CITRUS COUNTY, Fla. (WFLA) – Duke Energy workers are being hailed as heroes after they helped save a Citrus County man when he had a heart attack.
Robert Olsen, of Homosassa, was able to personally thank Chris Damewood, Stephen Shaffer, Jesse Ginley and Justin Barr Thursday during a reunion.
“I can’t thank you guys enough. I mean, I was dead. I was dead and you guys brought me back to life. I don’t know how to thank you,” said Olsen.
The crew was working on Vinca Street two weeks ago, when they noticed Olsen laying in the road.
“I was going down the road driving. All of a sudden, I just went into cardiac arrest,” he said.
Olsen’s wife, Rise, was in the car with him.

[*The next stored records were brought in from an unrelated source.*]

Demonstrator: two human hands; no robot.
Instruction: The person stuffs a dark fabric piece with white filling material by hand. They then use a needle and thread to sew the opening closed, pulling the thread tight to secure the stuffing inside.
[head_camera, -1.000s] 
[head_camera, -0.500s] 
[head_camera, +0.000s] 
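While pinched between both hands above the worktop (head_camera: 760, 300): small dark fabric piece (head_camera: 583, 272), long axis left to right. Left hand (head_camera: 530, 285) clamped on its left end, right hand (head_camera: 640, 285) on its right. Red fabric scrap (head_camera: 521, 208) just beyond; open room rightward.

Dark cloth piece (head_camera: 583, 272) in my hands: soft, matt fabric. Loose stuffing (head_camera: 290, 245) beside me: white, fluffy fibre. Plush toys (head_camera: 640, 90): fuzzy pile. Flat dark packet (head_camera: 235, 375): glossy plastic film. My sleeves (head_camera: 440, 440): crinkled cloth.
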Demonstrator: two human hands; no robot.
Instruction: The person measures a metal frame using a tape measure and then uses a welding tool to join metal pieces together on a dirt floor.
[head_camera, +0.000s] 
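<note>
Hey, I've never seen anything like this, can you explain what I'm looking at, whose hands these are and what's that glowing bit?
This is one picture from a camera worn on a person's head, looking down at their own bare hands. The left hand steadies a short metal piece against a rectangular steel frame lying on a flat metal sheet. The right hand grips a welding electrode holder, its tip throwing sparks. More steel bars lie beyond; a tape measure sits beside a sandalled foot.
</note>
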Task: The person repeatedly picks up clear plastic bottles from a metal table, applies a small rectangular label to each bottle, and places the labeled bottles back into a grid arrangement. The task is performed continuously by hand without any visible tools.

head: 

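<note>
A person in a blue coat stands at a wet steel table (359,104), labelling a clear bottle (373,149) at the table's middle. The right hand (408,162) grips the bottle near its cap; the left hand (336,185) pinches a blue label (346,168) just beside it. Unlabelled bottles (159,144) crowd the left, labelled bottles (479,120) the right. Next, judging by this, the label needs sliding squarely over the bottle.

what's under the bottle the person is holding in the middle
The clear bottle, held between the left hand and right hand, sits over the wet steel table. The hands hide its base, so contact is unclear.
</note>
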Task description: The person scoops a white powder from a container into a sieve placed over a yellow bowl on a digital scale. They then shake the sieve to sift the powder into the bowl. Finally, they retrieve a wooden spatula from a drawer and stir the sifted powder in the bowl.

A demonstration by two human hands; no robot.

“We were coming down the street, so the car kind of went off the road this way, right about here, he was starting to go off the road,” she said.
She initially pulled him out the car and started CPR. She saw the Duke Energy workers running her way.
“I checked for the pulse, there was no pulse, he wasn’t breathing,” said Duke Energy worker Chris Damewood. “I told her I know AED, I know CPR, is it okay if I take over.”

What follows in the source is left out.